Reproduce the data below line by line, from its first line to the line with "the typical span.", both included, and nothing past that point.

BEGIN Raw data

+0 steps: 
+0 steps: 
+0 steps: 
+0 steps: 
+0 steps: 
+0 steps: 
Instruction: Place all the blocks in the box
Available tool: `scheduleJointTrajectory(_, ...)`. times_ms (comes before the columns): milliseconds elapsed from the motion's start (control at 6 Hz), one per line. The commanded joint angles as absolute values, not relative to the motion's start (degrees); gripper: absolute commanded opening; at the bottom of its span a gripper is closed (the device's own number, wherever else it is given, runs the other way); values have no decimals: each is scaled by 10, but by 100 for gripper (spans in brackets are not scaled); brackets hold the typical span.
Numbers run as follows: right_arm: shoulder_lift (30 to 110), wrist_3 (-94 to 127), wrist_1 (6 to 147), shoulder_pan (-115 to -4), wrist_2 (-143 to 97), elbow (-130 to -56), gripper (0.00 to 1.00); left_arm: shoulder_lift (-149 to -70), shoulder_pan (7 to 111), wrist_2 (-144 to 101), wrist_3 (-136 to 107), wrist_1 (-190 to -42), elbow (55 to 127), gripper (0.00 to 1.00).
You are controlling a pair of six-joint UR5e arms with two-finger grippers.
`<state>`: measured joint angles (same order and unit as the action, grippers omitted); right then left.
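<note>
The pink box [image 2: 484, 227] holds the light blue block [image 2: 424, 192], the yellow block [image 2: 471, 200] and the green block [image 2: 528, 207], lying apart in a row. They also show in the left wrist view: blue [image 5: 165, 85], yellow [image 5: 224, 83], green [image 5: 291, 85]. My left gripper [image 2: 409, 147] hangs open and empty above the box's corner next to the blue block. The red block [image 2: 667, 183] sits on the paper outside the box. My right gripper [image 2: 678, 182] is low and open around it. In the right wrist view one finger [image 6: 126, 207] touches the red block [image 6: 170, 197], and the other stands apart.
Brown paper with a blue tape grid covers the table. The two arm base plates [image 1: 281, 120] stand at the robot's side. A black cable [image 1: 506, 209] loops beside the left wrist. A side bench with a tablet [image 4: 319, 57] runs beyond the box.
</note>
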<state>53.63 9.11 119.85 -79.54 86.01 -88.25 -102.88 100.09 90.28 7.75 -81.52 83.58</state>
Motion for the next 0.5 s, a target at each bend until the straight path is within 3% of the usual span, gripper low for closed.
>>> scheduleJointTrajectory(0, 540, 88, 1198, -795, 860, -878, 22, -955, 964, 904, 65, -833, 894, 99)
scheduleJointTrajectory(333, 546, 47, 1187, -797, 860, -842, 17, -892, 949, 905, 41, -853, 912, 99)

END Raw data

_Output of the exercise:_
+0 steps: 
+0 steps: 
+0 steps: 
+0 steps: 
+0 steps: 
+0 steps: 
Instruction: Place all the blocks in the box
Available tool: `scheduleJointTrajectory(_, ...)`. times_ms (comes before the columns): milliseconds elapsed from the motion's start (control at 6 Hz), one per line. The commanded joint angles as absolute values, not relative to the motion's start (degrees); gripper: absolute commanded opening; at the bottom of its span a gripper is closed (the device's own number, wherever else it is given, runs the other way); values have no decimals: each is scaled by 10, but by 100 for gripper (spans in brackets are not scaled); brackets hold the typical span.

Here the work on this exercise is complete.